CORP. DISSOLUTION: CIRCUIT COURT H.B. 5316: FLOOR ANALYSIS




House Bill 5316 (as reported without amendment)
Sponsor: Representative Lorence Wenke
House Committee: Commerce
Senate Committee: Economic Development, Small Business and Regulatory Reform

CONTENT
The bill would amend the Business Corporation Act to allow a corporation to be dissolved by a circuit court judgment upon proof that the shareholders were unable to agree by the requisite vote on material matters respecting management of the corporation's affairs, if the shareholders had entered into an agreement governing the exercise of corporate powers or the management of corporate business.


Under the Act, a corporation may be dissolved by a judgment entered in a circuit court action brought by one or more directors or shareholders. There must be proof that the directors, or its shareholders if a provision in the articles authorized by Section 463(1) is in effect, cannot agree by the requisite vote on material matters respecting management of the corporation's affairs, or the shareholders are so divided in voting power that they have failed to elect successors to any director whose term has expired or would have expired upon the election and qualification of his or her successor.


The bill would delete reference to a provision in the articles authorized by Section 463(1). (Under that section, which was repealed in 1997, a corporation's articles could restrict the board in its management of the business of the corporation, or delegate to shareholders or others, any part of the management otherwise within the board's authority.)

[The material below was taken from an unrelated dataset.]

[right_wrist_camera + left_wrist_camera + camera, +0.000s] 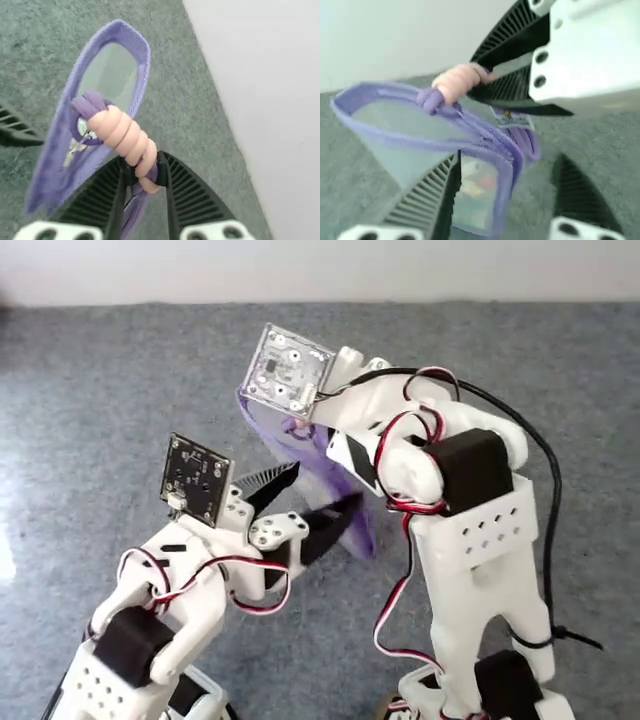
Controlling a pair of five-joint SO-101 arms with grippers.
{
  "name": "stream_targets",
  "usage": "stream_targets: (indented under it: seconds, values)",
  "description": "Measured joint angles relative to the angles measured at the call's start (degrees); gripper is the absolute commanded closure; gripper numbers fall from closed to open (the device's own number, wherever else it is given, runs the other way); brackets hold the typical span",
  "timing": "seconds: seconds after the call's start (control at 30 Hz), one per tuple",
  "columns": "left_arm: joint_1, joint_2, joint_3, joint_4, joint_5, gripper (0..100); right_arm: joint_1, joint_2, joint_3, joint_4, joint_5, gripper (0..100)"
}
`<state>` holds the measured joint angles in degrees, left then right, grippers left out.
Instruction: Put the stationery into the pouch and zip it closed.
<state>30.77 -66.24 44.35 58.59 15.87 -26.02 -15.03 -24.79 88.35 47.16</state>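
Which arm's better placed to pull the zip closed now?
Right. The right gripper is shut on the pink zip pull of the pouch. The left gripper stands open around the pouch's other end, likely better for bracing.

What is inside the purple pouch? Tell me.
Through the clear wall of the pouch, blurred pale and coloured items show near its lower end. They are too blurred to tell what they are. The purple trim hides whatever lies behind it.
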Motion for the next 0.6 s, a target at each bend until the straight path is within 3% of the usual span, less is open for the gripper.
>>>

Under the bill, if an agreement among the shareholders authorized by Section 488 were in effect, the dissolution could be granted upon proof that the shareholders were unable to agree by the requisite vote on material matters respecting the management of the corporation's affairs. (Under Section 488, the shareholders of a corporation may enter into an agreement that may be inconsistent with the Act in particular ways, including eliminating the board of directors or restricting its powers, transferring to one or more shareholders or others all or part of the authority to exercise the corporate powers or to manage the business of the corporation, or otherwise governing the exercise of the corporate powers or the management of the business and affairs of the corporation.)


MCL 450.1823 Legislative Analyst: J.P. Finet

FISCAL IMPACT
The bill would have no fiscal impact on State or local government.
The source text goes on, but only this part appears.